* Source data *
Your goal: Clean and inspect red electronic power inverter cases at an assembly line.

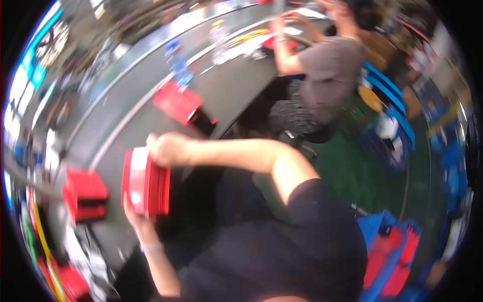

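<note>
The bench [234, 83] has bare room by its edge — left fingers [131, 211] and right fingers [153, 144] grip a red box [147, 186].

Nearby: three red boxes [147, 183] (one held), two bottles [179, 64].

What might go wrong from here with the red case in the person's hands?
The left hand and right hand hold the red case at opposite ends; if either grip slipped, it might tip or fall.

The blue-tinted bottle stands close to another red box on the table; a bump to that box could topple it. Blur hides whether the bottle is capped, so a spill can't be judged.
</note>
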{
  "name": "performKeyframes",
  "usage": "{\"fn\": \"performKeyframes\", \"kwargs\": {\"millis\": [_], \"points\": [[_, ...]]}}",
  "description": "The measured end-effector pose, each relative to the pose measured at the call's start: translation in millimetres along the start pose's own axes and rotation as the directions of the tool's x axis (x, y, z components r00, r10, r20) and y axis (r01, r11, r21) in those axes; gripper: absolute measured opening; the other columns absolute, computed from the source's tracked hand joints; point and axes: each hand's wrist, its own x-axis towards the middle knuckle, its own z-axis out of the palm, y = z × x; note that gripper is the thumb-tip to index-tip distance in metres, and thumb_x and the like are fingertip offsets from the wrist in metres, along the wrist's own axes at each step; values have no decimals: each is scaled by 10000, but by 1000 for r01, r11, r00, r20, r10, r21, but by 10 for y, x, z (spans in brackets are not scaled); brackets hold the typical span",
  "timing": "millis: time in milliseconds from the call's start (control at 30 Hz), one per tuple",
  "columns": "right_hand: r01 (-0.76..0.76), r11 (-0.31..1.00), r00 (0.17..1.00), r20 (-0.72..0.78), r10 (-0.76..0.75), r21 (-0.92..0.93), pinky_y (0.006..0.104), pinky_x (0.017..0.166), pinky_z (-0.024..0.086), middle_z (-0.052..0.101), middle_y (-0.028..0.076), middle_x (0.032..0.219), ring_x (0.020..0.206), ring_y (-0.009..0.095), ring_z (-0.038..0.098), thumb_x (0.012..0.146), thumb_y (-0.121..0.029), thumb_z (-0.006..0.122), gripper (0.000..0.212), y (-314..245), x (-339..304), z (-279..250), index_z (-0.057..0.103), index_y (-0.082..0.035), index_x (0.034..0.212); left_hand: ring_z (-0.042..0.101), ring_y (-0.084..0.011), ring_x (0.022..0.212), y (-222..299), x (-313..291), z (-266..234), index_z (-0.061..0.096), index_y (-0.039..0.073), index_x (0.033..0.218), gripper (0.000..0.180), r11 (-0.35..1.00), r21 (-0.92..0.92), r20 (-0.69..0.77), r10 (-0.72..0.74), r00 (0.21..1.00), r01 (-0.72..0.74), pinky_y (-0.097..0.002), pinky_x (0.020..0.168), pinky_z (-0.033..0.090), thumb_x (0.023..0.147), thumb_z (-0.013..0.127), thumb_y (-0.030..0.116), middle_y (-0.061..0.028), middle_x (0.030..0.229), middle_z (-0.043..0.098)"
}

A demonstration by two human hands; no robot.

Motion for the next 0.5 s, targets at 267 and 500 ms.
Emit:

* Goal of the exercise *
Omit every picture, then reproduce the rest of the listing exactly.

* Solution for this problem *
Your goal: Clean and inspect red electronic power inverter cases at an assembly line.


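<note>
The bench [234, 83] has bare room by its edge — left fingers [131, 211] and right fingers [153, 144] grip a red box [147, 186].

Nearby: three red boxes [147, 183] (one held), two bottles [179, 64].

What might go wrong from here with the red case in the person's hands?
The left hand and right hand hold the red case at opposite ends; if either grip slipped, it might tip or fall.

The blue-tinted bottle stands close to another red box on the table; a bump to that box could topple it. Blur hides whether the bottle is capped, so a spill can't be judged.
</note>
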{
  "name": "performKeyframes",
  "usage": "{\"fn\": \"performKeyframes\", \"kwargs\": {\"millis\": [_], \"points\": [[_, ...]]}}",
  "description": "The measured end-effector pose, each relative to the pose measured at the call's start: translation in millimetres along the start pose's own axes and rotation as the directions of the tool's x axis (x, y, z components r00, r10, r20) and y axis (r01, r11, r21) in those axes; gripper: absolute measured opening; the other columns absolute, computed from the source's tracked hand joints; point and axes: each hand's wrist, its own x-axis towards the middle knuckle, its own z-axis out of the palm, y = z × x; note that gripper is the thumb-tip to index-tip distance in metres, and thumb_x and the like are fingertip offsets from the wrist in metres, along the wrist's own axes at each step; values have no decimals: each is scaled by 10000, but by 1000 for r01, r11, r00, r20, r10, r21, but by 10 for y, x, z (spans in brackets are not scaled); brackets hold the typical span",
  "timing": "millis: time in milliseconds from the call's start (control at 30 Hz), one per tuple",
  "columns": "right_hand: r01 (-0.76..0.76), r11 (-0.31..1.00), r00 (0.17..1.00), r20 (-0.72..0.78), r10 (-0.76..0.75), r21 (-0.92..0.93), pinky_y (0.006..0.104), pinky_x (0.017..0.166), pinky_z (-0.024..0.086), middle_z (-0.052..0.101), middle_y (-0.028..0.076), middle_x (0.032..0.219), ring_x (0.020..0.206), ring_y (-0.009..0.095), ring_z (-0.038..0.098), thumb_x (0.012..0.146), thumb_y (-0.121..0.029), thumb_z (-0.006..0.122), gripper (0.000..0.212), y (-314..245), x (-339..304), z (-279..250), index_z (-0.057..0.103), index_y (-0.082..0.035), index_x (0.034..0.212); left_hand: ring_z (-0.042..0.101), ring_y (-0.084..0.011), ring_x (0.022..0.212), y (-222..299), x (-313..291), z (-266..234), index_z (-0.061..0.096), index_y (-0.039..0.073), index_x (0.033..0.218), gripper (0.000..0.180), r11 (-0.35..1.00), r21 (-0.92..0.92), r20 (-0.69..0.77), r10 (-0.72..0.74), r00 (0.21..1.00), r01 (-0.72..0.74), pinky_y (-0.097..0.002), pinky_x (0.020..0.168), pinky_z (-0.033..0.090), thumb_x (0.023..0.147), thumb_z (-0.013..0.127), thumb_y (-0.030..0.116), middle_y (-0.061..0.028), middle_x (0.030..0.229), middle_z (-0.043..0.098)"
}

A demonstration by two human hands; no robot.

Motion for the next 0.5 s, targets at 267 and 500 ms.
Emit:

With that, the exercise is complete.